**Task directions:** Tally the lines in the data below where the word "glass" appears, and give the tally alone.

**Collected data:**
%%

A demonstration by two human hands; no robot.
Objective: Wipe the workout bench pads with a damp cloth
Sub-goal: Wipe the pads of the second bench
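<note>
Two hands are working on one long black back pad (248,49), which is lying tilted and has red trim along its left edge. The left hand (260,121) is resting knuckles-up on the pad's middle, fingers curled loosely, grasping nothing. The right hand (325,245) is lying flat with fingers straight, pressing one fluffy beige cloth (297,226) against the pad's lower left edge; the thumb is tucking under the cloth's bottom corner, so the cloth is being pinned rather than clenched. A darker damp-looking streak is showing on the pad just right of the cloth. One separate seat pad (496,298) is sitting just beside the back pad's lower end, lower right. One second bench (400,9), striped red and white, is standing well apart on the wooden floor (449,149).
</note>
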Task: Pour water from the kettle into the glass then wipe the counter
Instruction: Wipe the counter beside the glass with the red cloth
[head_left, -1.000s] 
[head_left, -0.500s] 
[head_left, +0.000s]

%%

**Solution for this problem:** 2